Everyone knows that if you keep knocking bricks out of wall then sooner or later it will fall on you. Despite our technology
we are still completely dependant on the global ecosystem for our very existence. And, by annihilating biodiversity, we are knocking bricks out of this wall.
And what about our ever expanding
cities and suburbs? The
more arable land that they occupy the less that is available to produce our food.
We are allowing our population to expand at the same time that we are
allowing our capacity to produce staple food to diminish. How can anyone believe
that this is a long term benefit to our own nation and the world at large???? We simply cannot go on replacing
productive agricultural land and natural ecosystems with urban deserts of
concrete and asphalt.
With due humility we must accept that there is a limit to what human technology can
achieve, and that it will never match awe
inspiring creative force (call it 'god' or 'nature' or 'the universe' or what
ever you choose) that gave rise to the universe, galaxies, stars,
our own solar system, the Earth, to life on our tiny planet, to the global
ecosystem that sustains it, to a species that has the cognitive ability to probe
some that creative force's secrets (both here on Earth to the the very
edges of the known universe) and to ask the question "Why are we
here?"
So understanding such limitations of our finite Earth makes the perpetual economic growth ideology of most
politicians and business leaders seem extraordinarily naive and childish.

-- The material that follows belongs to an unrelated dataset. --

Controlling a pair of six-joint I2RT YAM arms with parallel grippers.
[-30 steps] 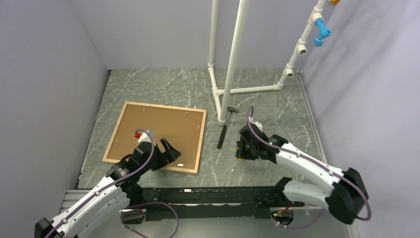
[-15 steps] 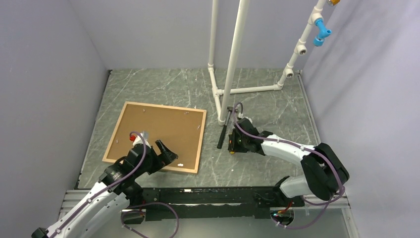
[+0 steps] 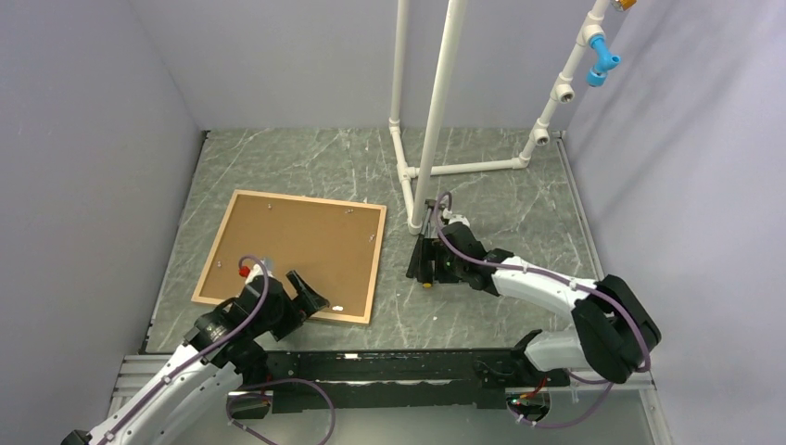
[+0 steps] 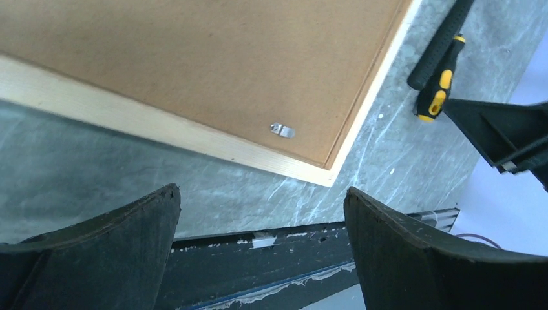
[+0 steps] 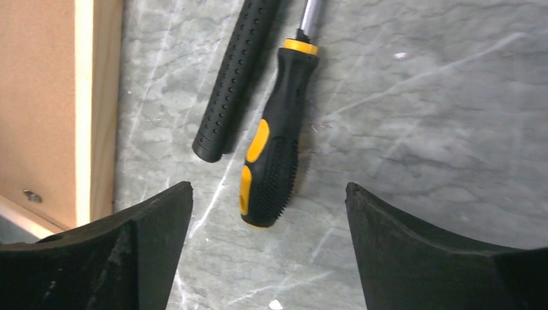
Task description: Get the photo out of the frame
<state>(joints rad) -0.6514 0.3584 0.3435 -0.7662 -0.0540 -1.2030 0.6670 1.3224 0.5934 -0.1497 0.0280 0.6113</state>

We are constantly bombard with glib mantras like
'sustainable growth', a favourite of the former Victorian Premier Steve Bracks.
But
'sustainable growth' is an absolute contradiction in terms. Net growth, at any
level, is not sustainable, and can never be sustainable in the long term. With
net growth, the population and its rate of resource consumption will, sooner or
later, exceed the carrying capacity of the environment. The only variant is
how long it will take to get there.
Politicians and the business community wont acknowledge
their relentless pursuit of 'growth' as major factor in or mounting environmental crises.
At same time the media, and
even conservation organisations, are to afraid to be seen publicly criticising
the 'growth' ideology, despite privately recognizing it as a major
contributor to environmental problems in many cases.
Growth is the root cause of all our environmental
problems and until we collectively acknowledge this our efforts to reduce or
reverse environmental degradation our civilisation is causing are futile. Once
population and economic growth is arrested then, and only then, is it worth while discussing
issues like electric cars and solar or geothermal electricity.
We have a clear choice. We can collectively stick
our heads in the sand and hand on, to our children and our ground children, an
even bigger mess than was handed on to us by our parents. Or we can collectively
'suck it up' and bare some pain and suffering and hand on to our children and
grand children a more hopeful state of affairs.